FTIR can be used to determine the nature of molecules associated with plant extracts and nanoparticles. The FTIR spectrum is shown in Fig. 3. As noted above, the functional groups include the primary amino group, ester moiety, mono-substituted benzene ring and carboxylic group [33]. The sharp peaks at 1639.49 cm−1 and pulse at 1546 cm−1 were assigned to the C=O stretching vibration (amide I) and a mixed vibration of NH deformation and CN stretch (amide II) in amides respectively. In addition, the IR bands at approximately 3371.59 cm−1 could also be observed which may be assigned to an O–H stretching vibration in the carboxyl moiety. By contrast, the absorption band corresponding to amide II on the IR spectrum of AuNps was broadened and blue shifted to 1560 cm−1. In contrast, the band corresponding to amide was broadened and red-shifted to 1620 cm−1.
Another feature of AuNps was the presence of a strong and broad band centred at 3440 cm−1. In the literature [34], this band was attributed to various stretching vibrations. An association between the hydrogen bonding of O–H–O and the stretching of the ester moiety was identified. Most importantly the peak at 1380 cm−1 was assigned to the bending of a methyl group, 1226 cm−1 was assigned to C–O stretching of an ester group and 1260 cm−1 was assigned to the C–O stretching of a methoxyl group. Further IR clusters from 2800 to 3200 cm−1 are attributed to aromatic CH of monosubstituted benzene. Also, intense bands of C–O stretches in the ester moiety were identified at 1735 cm−1 and 1732 cm−1. It was thus concluded that chemical constituents of fruit extracts could serve as a reducing and stabilizing agent. The spectra also exhibit an intense band at 1640 cm−1 assigned to the N–H stretching band in the free amino groups of biomolecules.

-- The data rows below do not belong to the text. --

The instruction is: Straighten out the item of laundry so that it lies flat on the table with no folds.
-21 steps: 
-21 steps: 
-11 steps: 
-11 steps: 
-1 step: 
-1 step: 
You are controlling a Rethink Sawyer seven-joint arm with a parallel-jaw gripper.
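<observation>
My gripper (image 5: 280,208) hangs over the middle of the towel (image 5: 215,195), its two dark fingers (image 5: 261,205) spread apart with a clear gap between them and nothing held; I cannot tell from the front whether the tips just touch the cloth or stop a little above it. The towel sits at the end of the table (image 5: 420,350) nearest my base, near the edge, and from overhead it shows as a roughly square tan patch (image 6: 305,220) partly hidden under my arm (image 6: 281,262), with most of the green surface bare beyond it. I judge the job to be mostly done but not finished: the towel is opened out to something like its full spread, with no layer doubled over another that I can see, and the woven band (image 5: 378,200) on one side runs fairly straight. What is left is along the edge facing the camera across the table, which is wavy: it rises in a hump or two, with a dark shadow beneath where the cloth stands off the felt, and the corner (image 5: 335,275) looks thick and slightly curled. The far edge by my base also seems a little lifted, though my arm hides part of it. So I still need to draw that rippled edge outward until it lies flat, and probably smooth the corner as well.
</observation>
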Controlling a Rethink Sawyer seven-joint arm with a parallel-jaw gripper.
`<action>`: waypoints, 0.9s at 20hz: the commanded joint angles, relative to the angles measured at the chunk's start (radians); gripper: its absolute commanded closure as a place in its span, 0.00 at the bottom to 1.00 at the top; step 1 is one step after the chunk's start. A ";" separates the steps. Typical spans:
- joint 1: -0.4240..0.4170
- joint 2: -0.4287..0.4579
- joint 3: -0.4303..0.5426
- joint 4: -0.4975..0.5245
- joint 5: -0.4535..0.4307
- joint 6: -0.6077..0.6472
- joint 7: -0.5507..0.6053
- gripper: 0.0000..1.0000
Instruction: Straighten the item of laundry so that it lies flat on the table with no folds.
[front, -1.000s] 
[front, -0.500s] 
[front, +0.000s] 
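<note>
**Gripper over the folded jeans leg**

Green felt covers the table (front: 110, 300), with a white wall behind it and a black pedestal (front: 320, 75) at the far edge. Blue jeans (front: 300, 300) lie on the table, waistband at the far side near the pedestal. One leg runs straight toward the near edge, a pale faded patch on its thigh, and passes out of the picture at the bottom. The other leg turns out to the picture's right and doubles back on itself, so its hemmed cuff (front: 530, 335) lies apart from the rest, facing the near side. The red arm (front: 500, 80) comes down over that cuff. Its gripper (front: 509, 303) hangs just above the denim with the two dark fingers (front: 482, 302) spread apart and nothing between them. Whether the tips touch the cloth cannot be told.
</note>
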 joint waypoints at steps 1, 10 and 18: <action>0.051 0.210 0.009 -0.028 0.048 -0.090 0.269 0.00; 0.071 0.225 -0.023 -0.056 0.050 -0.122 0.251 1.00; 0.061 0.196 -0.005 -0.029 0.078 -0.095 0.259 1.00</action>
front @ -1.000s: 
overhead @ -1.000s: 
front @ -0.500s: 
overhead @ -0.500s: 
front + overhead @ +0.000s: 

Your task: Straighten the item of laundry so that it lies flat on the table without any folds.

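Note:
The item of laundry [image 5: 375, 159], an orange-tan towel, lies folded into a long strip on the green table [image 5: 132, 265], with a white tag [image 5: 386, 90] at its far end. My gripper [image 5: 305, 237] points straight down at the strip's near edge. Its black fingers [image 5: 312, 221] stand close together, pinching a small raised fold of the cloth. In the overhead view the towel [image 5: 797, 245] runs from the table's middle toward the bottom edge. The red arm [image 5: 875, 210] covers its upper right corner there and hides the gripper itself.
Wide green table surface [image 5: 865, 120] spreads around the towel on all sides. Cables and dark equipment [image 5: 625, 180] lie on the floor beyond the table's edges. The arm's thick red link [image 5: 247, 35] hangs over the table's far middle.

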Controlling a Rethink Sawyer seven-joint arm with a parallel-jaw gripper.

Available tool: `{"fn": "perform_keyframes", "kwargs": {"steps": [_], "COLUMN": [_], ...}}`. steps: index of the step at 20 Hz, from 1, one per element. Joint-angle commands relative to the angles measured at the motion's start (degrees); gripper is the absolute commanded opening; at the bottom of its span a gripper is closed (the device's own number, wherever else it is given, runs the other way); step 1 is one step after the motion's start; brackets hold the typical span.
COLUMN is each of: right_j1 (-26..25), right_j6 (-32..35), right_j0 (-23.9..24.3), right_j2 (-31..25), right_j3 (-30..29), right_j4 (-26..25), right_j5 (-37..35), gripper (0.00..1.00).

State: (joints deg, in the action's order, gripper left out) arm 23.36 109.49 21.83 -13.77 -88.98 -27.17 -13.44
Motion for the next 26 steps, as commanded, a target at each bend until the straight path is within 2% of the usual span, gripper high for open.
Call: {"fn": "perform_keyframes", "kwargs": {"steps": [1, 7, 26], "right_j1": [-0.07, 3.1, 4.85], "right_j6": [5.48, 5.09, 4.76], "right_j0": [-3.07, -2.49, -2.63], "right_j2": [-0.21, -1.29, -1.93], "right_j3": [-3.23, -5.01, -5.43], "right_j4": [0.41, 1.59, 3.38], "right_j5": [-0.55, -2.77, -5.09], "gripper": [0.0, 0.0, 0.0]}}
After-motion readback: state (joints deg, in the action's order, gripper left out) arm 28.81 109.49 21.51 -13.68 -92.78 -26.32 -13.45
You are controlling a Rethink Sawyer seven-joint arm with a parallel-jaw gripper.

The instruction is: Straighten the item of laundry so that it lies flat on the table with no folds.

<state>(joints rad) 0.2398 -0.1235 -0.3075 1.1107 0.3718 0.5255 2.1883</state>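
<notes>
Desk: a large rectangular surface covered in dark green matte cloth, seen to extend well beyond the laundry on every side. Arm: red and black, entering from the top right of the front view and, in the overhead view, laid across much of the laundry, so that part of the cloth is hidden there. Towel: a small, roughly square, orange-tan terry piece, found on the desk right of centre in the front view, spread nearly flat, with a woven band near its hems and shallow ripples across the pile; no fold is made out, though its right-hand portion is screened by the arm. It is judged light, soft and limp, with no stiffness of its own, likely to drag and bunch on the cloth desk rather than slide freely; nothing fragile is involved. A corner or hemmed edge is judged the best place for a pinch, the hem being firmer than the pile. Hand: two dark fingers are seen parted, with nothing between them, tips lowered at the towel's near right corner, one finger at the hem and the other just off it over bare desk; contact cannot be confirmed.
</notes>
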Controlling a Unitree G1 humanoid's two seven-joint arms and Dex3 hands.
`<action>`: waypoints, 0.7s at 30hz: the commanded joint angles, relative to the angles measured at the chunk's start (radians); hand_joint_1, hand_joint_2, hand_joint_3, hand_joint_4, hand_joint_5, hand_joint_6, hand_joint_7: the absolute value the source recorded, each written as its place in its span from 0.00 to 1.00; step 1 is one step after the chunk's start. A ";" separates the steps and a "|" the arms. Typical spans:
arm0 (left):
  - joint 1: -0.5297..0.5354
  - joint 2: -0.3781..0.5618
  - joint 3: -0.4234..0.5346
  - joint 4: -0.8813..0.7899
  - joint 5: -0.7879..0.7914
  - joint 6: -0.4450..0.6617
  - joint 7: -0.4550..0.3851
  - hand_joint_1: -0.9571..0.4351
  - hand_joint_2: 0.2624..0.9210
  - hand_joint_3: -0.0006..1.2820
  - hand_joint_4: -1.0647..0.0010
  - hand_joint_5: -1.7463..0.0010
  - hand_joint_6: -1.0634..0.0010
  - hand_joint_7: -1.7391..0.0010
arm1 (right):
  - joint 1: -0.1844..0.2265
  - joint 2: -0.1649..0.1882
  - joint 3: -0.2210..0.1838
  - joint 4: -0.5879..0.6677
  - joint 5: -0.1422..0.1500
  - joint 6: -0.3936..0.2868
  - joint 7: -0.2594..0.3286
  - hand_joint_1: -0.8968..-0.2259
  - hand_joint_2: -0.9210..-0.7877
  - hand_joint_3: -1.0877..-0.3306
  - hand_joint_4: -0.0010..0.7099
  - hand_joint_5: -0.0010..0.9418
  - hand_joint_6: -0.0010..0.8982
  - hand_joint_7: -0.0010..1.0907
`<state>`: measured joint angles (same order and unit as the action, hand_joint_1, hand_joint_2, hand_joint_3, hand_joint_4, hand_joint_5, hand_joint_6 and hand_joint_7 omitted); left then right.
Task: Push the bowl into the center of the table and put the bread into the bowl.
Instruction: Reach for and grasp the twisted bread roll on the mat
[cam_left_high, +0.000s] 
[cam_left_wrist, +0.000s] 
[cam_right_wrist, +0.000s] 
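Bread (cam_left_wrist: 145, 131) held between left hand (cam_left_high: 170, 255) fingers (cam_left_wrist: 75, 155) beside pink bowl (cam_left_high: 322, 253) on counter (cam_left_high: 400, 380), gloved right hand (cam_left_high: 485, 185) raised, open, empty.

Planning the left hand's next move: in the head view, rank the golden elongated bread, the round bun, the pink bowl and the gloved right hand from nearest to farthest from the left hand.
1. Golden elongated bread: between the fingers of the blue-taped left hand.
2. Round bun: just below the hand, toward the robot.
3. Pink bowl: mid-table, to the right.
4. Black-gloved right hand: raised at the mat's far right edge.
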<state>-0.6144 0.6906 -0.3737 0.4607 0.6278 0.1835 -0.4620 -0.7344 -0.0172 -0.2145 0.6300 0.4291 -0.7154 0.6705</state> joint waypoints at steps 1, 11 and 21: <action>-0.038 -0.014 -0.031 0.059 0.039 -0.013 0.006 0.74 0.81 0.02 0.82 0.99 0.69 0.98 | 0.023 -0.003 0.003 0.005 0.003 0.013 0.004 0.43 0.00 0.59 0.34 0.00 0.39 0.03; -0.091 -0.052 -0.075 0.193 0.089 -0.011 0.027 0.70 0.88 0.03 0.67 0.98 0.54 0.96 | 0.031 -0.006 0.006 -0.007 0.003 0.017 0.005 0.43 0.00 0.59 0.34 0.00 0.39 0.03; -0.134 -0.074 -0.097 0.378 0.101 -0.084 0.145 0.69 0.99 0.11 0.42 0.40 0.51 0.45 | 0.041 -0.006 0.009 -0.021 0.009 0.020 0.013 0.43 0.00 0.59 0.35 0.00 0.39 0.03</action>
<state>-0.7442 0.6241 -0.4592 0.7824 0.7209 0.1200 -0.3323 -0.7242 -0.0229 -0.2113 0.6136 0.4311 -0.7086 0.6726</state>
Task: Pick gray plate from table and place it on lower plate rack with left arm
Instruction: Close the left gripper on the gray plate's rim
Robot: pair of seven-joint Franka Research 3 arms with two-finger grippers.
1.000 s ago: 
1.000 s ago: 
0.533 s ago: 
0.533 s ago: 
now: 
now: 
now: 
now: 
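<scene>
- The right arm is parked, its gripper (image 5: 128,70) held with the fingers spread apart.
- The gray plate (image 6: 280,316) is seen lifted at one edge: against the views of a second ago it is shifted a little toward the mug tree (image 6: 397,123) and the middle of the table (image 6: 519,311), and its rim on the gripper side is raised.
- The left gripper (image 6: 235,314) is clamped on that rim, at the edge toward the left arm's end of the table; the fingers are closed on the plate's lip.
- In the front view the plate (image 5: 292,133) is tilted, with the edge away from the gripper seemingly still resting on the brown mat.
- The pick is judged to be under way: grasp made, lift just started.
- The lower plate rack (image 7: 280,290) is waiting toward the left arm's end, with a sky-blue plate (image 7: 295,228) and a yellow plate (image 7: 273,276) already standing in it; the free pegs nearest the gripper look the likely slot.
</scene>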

In MTT assay, the sample was capable of metabolizing a dye (3-(4, 5- dimethylthiozol-2-yl)-2, 5-diphenyl tetrazolium bromide) efficiently and the purple-coloured precipitate which is dissolved in a detergent was analyzed spectrophotometrically. After 24 h of post-treatment, MCF-7 cells showed cell viability, which depends on the concentration of AuNps as shown in Fig. 4a. In summary, these results demonstrate that AuNps capped with soursop extracts act upon cancer cell lines and destroy them by influencing chemical reactions. The notable toxicity of gold nanoparticles concerning concentration provides new opportunities for the safe application of gold nanoparticles in molecular therapy. Soursop capped AuNps treated MCF-7 cells exhibited higher cell death at higher concentrations but in biomedical applications, lower concentration of drug has been used.
The LD50 of the fruit extract indicated that it was relatively safe with no mortality recorded. There was no significant (P ˃ 0.05) difference in the serum level of alkaline phosphatase (ALP), alanine aminotransferase (ALT) and aspartate aminotransferase (AST) for the liver function test. In a related effect no significant variation recorded on the kidney function parameters [35].
The results of this study suggest that the cytotoxicity of green synthesized gold nanoparticles stabilized with soursop was increased with increasing concentration. In addition, it has a strong anticancer effect, according to a literature review. The IC50 value of AuNps stabilized with soursop is 92 ± 4 µgm/mL. Particle stability is more significant in biomedical applications. The synthesised AuNps were very stable over a range of pH values as shown in Fig. 4b.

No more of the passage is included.